The minimum level is 475 metres and currently, we are on 478m. So we are three metres above the minimum level,” Chizengeya said.
“If we keep on generating the way we are doing, by September [this year] we will actually shut down Kariba. There will be no power coming from there. So, we need to manage it,” he said.
The country is currently facing its most severe power crisis in decades, with manufacturing companies and households going for up to 18 hours a day without electricity, putting the country’s economy at risk of total collapse.
The southern African nation imports electricity from Mozambique and South Africa, but due to an acute foreign exchange shortage, the country has failed to retire debts to South African power utility Eskom and Mozambique’s Hidroeléctrica de Cahora Bassa.
As a result, Eskom cut down the power it sells to Zimbabwe from 450 megawatts to a mere 50 megawatts.
To make matters worse, other power stations like Bulawayo, Harare and Munyati have passed their lifespans.
Hwange is also facing technical challenges.
“So, when we get to this 475m, which is not very far, we are predicting that if we don’t change the way we are doing things, we will actually shut down Kariba and possibly, we will then have to wait for the inflows,” Chizengeya said.
“So that will only leave us with one power station, which has also passed its expected lifespan. We don’t have foreign currency to buy spares. We cannot do life extension.
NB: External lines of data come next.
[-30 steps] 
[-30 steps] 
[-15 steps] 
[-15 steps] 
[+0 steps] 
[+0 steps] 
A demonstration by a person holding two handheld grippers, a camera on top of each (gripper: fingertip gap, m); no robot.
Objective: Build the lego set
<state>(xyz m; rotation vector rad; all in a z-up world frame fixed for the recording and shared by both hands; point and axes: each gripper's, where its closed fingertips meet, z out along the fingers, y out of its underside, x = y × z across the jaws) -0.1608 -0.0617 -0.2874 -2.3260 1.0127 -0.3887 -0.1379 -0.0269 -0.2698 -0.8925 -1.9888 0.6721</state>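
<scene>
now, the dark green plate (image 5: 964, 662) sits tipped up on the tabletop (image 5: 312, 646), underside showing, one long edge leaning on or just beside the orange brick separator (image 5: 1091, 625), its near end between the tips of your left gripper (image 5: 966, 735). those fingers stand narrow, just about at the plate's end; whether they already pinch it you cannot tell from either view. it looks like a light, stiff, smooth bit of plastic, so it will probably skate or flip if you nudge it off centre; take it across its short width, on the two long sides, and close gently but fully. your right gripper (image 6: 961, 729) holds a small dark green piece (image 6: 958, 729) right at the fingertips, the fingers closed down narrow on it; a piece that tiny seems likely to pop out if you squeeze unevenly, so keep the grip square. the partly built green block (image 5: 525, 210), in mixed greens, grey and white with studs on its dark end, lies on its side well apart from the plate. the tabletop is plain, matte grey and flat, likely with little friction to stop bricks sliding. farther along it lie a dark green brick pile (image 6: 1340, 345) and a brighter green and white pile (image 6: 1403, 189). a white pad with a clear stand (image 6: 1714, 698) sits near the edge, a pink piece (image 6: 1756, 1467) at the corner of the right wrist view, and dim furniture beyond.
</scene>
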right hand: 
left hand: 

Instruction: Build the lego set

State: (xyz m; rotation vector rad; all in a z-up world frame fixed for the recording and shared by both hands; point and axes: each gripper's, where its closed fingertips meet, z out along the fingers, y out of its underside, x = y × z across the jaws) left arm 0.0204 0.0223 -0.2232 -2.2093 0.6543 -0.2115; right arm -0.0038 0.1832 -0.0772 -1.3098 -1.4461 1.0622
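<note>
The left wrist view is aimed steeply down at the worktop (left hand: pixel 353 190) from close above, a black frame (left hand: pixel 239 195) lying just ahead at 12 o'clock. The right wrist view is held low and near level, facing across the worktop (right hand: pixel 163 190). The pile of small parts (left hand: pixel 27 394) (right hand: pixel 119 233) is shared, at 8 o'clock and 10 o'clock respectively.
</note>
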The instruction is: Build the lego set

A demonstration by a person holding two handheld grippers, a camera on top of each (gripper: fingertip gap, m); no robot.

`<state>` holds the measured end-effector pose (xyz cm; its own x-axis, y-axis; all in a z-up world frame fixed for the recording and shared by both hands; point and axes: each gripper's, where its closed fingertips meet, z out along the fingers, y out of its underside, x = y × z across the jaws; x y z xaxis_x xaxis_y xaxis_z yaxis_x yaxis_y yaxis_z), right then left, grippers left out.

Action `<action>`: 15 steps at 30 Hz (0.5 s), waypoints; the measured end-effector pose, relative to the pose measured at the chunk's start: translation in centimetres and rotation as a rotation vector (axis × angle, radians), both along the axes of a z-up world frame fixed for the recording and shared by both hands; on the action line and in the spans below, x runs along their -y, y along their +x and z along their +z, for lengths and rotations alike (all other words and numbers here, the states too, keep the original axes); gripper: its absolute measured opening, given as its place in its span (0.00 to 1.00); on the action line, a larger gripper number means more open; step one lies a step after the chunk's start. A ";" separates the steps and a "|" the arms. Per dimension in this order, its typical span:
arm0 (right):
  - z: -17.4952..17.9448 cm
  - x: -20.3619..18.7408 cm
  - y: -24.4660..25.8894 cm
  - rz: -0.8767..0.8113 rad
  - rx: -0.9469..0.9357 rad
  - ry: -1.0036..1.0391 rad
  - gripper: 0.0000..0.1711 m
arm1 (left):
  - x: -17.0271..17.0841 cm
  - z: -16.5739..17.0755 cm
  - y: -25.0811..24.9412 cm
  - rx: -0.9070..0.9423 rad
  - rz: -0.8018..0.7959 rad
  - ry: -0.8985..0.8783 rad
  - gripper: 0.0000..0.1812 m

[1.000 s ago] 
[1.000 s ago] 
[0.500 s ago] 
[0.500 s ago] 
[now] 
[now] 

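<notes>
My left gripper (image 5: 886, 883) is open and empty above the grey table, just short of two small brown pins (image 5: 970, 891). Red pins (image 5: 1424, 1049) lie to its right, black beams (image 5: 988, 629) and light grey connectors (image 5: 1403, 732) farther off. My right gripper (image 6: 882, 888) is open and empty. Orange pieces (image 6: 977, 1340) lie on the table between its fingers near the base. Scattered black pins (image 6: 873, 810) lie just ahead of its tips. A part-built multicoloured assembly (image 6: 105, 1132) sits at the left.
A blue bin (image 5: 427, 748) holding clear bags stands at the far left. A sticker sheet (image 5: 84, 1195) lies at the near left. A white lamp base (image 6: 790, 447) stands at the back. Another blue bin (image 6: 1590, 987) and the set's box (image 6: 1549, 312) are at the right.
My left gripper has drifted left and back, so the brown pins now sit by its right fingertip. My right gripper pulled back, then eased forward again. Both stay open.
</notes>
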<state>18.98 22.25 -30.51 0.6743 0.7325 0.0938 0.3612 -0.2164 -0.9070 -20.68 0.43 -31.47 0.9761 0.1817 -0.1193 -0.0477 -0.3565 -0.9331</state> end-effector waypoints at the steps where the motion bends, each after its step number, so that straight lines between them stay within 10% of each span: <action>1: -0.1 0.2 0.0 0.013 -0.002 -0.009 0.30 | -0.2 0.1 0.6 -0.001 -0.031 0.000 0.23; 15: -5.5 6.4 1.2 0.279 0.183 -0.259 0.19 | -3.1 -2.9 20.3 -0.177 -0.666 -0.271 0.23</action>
So, such is our situation in Zimbabwe,” he said.
Foreign exchange shortages have had a negative bearing on electricity supplies in Zimbabwe, with the current electricity import bill standing at $83 million, according to Energy minister Fortune Chasi.
As a result, neighbouring countries are reluctant to supply electricity to Zimbabwe.
The Zimbabwe Electricity Distribution and Transmission Company is owed $1,2 billion, with the largest chunk being by local authorities who owe the utility in excess of $300 million and government departments $32 million.